おおくの日本人の「世界規模の景気後退」(グローバル・リセッション)のとらえ方は「アジア的の共同幻想」による理解の仕方になっています |
すでにみなさまもよくご存知のとおり、平成20年(2008年)の10月より、「世界規模の景気後退」(グローバル・リセッション)が始まり、12月の押し迫った頃には、日本にもその影響が及びはじめました。
影響の具体的な現象は、日本の輸出型の大企業の営業利益の大幅な減少となりました。そこで日本の輸出型の企業は、設備投資のスピード削減をおこないました。
目に見える形で連日、ニュースで報道されたのは「派遣切り」という言い方で、「非正規社員」との契約打ち切りです。
問題が具体化すると、それまでは抽象的にしか存在しなかった問題の本質が浮上します。このグローバル・リセッションは、日本人の何を問題にしているのでしょうか?今回は、この点からご一緒に考えてみましょう。

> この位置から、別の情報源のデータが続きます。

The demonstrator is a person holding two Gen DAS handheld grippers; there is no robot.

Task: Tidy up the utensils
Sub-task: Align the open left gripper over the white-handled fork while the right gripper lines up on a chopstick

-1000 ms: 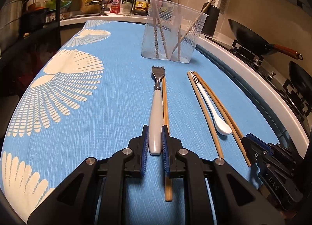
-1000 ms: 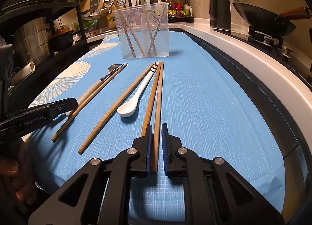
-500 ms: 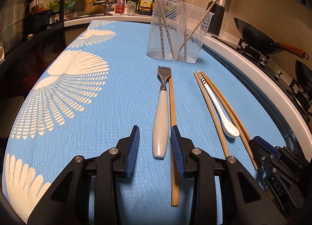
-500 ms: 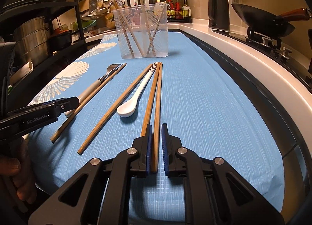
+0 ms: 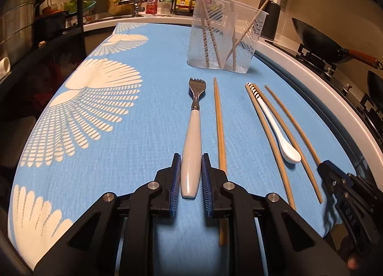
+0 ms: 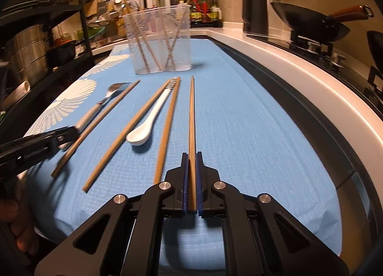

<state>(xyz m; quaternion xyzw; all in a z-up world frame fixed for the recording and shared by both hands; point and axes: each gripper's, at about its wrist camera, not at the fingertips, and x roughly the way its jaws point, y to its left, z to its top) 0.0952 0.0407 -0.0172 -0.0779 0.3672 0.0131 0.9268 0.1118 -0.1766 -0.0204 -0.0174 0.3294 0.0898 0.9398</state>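
left hand-held gripper (image 5: 190,175) is closing in on the fork (image 5: 191,151) handle. right hand-held gripper (image 6: 192,180) is clamped tight on one chopstick (image 6: 192,118).

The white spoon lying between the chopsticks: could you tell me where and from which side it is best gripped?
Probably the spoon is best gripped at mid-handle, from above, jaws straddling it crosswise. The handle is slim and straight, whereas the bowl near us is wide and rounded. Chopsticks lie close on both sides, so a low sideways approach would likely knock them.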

『週刊東洋経済』(2009・1月10日号)は、「未来に希望を描けない若者危機」というテーマで特集のリポートをあつめています。ご一緒に考えてみたい具体的な問題とは、次のようなものです。 |
止まらない派遣切り。自力では未来が開けない。
(若年の非正規社員は20代前半で4割を超える。
仕事だけでなく、住みかを失う若者が急増している)
(ルポ・安田浩一。ジャーナリスト) |
- 福岡県宗像市(むなかたし)の稲田大輔(だいすけ)さん、23歳の話。
「2年前に、派遣会社からトヨタ九州の仕事を斡旋(あっせん)された。熊本の高校を卒業して、期間工や派遣で食いつないできた。正社員で働きたくても、働き口がない。トヨタの派遣社員になるとき、担当者から、がんばれば正社員になれる、と力説された」
- 「2008年8月。トヨタ九州は、業績悪化の対応策として、派遣社員800人の契約解除を実施した。私も、契約を解除された。現場責任者にこう言われた。まっ先に辞めてもらうのは、君たち派遣の人だ」。

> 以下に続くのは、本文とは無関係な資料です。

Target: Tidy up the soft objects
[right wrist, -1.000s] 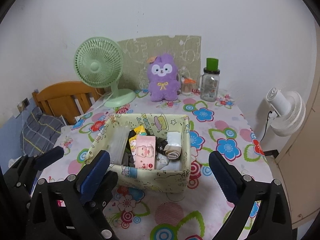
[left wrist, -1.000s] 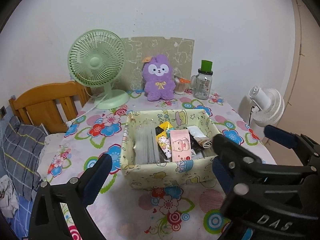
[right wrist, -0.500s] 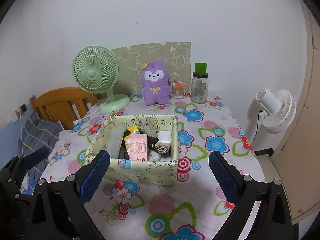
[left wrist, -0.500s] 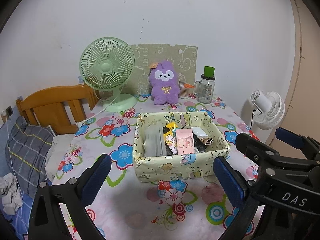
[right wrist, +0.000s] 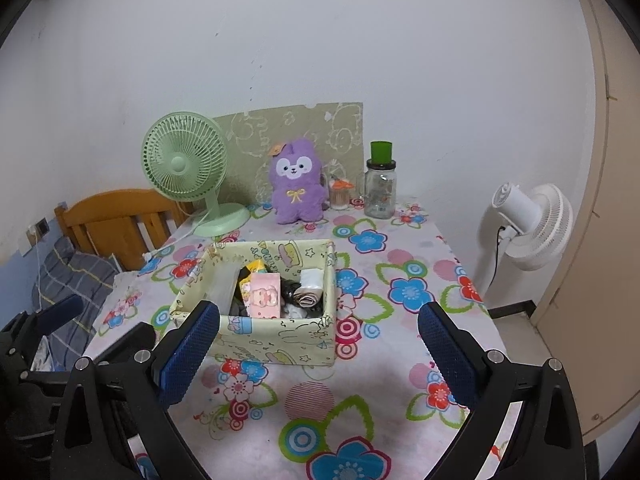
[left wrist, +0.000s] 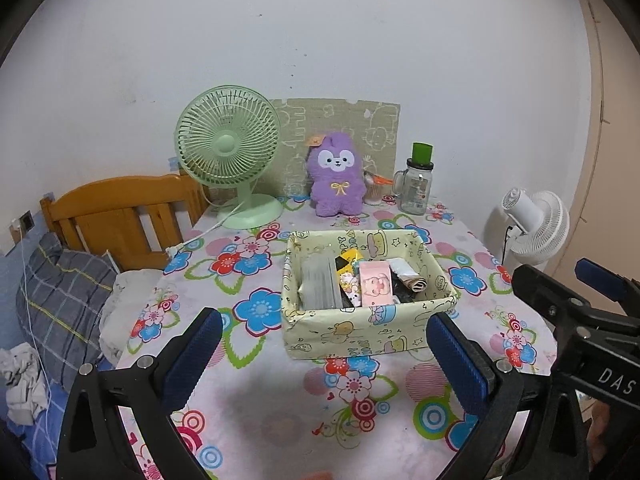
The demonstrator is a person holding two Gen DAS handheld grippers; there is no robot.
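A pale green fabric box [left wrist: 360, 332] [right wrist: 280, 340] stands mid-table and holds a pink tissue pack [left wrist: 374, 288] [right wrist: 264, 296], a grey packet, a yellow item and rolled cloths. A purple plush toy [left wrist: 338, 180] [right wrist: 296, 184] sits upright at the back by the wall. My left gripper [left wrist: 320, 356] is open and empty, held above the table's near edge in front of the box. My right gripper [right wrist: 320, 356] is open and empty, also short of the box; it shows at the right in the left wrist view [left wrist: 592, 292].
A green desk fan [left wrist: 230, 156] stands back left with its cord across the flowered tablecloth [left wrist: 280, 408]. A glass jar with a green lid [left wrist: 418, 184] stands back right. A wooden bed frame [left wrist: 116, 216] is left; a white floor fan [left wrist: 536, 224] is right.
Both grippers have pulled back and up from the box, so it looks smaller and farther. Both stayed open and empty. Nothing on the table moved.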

- 「今すぐに寮を出てほしいと言われた。別の派遣会社に登録して、同じ福岡市内の九州ホイル工業(自動車部品製)で働くことになった。だが、自動車不況のあおりを受けて、すぐに減産体制に入った。2008年12月に契約を打ち切られた」
- 「今、パチンコ店で働く。自分でアパートを借りた。基本給は10万円とちょっと。派遣よりも安いし、休みもない。毎日、ホールで立ちっぱなしの仕事をしている」。
- 福岡宗像市(むなかたし)の不動産業者の話。
「宗像市は、工員さんの街と呼ばれていた。トヨタ九州で働く派遣社員の多くが暮らしているからだ。
トヨタ進出にともない、たくさんのアパート、マンションが建設された。そのほとんどが派遣社員用の寮として使われていた。彼らがごそっとクビを切られたので、今、過剰供給になっている。近隣は幽霊アパートばかりだ。空き家だらけのアパート、マンションになっている」。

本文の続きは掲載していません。